Prompt:
Each line in the data holding "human" should be listed.

:: Information given

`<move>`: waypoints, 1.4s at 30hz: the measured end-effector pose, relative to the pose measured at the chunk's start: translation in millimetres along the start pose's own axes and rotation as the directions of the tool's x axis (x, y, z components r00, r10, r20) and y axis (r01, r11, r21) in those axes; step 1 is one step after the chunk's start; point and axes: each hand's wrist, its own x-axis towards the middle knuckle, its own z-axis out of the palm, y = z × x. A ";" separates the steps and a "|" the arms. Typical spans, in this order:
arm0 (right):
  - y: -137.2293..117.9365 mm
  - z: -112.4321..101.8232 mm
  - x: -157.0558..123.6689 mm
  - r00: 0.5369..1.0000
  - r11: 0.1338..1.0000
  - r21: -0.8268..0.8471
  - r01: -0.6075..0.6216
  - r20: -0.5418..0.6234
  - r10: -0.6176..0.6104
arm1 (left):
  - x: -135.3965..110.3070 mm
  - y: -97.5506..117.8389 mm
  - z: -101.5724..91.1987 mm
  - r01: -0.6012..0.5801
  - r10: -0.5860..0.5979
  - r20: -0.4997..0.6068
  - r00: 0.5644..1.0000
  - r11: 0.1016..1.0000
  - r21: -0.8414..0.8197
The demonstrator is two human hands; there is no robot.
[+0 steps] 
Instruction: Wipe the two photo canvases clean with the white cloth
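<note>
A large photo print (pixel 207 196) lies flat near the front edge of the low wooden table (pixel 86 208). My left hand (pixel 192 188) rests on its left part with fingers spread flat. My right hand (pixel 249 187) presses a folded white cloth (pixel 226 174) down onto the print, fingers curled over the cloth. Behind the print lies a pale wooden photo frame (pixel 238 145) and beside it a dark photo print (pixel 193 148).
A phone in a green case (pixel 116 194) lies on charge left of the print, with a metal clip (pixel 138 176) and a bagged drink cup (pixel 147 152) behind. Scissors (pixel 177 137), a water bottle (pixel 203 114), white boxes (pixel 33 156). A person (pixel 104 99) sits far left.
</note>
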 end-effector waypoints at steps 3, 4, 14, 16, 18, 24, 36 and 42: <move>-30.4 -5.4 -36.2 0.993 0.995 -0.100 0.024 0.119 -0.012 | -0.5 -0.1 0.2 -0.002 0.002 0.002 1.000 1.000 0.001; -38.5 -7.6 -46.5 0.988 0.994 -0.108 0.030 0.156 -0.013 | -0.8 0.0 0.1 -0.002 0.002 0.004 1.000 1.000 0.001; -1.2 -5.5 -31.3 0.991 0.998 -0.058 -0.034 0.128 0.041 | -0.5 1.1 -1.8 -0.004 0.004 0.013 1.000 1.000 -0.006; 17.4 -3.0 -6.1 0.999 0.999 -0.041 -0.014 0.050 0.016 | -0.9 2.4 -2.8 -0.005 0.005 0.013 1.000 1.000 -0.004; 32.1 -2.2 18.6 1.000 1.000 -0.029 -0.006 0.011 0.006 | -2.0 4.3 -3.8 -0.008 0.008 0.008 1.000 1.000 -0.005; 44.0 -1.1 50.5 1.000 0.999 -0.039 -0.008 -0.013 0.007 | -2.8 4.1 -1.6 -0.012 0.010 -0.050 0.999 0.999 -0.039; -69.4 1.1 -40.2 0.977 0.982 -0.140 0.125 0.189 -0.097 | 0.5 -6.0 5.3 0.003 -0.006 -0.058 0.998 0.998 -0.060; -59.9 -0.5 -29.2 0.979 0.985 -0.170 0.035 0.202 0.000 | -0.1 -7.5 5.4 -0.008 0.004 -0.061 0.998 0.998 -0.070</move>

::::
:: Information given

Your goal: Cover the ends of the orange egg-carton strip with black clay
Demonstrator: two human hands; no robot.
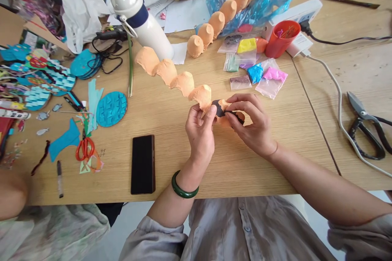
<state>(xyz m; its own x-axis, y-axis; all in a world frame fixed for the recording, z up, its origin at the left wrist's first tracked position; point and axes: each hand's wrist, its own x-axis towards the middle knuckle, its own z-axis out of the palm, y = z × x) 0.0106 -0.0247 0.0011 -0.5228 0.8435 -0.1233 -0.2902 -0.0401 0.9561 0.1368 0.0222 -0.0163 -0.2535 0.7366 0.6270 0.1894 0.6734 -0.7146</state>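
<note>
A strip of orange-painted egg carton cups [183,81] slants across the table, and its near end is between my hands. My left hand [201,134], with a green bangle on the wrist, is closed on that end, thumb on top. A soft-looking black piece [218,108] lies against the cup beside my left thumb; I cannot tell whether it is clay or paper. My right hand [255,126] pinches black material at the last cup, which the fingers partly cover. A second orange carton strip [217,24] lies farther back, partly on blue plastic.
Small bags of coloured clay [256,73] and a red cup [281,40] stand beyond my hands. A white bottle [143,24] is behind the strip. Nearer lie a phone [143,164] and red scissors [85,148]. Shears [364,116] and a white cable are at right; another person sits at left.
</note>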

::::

Exercise response:
The demonstrator is two human hands; there is no robot.
Demonstrator: two human hands; no robot.

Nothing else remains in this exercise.